Chondral damage of the anterosuperior aspect of the radial head, where it engages the sigmoid notch when the forearm is pronated (Fig. 8).
Fig. 8 
Radial head chondropathy may assume a specific distribution on the anterosuperior aspect and enter the sigmoid notch in pronation (arrow). Right elbow, anteromedial view; Ca capitellum, Rh radial head
Debridement of the synovitis was performed in most patients. Plication of the lateral capsule with an anchor placed high in the anterolateral aspect of the capitellum in order to reduce radial head ballottement was performed only in the presence intra-articular signs combined with positive ADT, LCS or RPS [4].
Institutional approval of the study protocol was obtained by the University of Milan (ID4610).
Statistical analysis
The relative incidence of the all reported findings was calculated. The relationship between at least one sign of patholaxity and the presence of an intra-articular finding was analysed. Data were expressed as mean ± standard deviation (SD). Fisher’s exact test was used to test differences in strength of association between categorical variables. A sample size of 35 was chosen to produce a two-sided 95% confidence interval with a width equal to 0.321 when the sample proportion was 0.7. Statistical analysis was performed using GraphPad Prism version 6.0 software (GraphPad Software Inc.). For all analysis, the significance level was set at p value less than 0.05.
Results
Thirty-five consecutive patients (15 males, 20 females) with a mean age of 47.1 years (SD: 8.6) were included in this study. The right limb was affected in 21 patients (60%). The elbow of the dominant arm was affected in 25 patients (71.4%).
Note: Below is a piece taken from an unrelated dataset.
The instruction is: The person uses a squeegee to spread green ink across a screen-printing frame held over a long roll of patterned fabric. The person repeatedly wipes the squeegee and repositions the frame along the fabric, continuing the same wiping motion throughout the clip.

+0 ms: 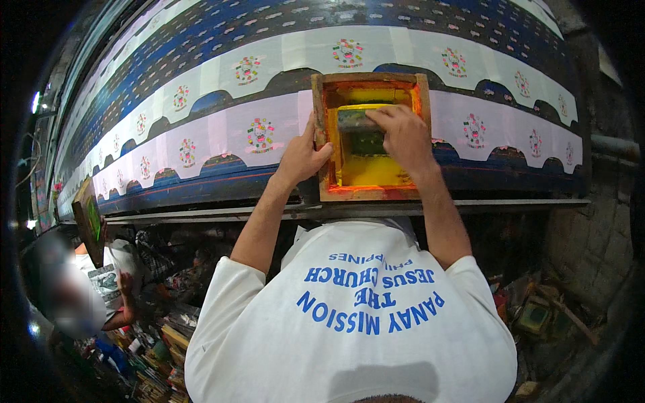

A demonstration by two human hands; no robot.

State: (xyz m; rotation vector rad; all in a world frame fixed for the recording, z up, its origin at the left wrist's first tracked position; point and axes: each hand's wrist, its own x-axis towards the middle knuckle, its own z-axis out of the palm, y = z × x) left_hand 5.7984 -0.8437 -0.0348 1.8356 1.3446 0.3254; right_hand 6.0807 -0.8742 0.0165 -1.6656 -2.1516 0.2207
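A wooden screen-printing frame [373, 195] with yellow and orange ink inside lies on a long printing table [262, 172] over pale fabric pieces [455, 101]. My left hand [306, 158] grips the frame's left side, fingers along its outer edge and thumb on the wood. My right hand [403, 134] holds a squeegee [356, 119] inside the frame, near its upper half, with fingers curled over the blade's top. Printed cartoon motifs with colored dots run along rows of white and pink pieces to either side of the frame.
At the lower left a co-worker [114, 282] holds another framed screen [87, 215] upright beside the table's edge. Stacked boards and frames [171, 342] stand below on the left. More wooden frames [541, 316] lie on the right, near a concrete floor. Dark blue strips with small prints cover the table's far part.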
Seventeen patients showed signs of lateral ligamentous patholaxity (48.6%), the most frequent of which was radial head ballottement associated with ADT (15 patients, 42.9%). Thirty patients presented with at least one intra-articular abnormal finding (85.7%), 19 had at least 2 (54.3%), and four had at least 3 (11.4%) findings (Table 1). Synovitis was the most common finding, present in 77.1% of the patients. The second most common finding was capitellar chondropathy (CLAC lesion), which was reported in 14 patients (40.0%).
A significant correlation was found between the presence of at least one sign of lateral ligamentous patholaxity (ADT, LCS or RPS) and the intra-articular presence of anteromedial synovitis (p = 0.0408) and capitellar chondropathy (p = 0.0409).
No significant correlations were found between signs of patholaxity and any other intra-articular finding.
Discussion
The most important finding of this study was that recalcitrant lateral elbow pain, diagnosed as lateral epicondylitis, is associated with high incidence of intra-articular findings which may be related to a condition of patholaxity termed “minor lateral elbow instability.”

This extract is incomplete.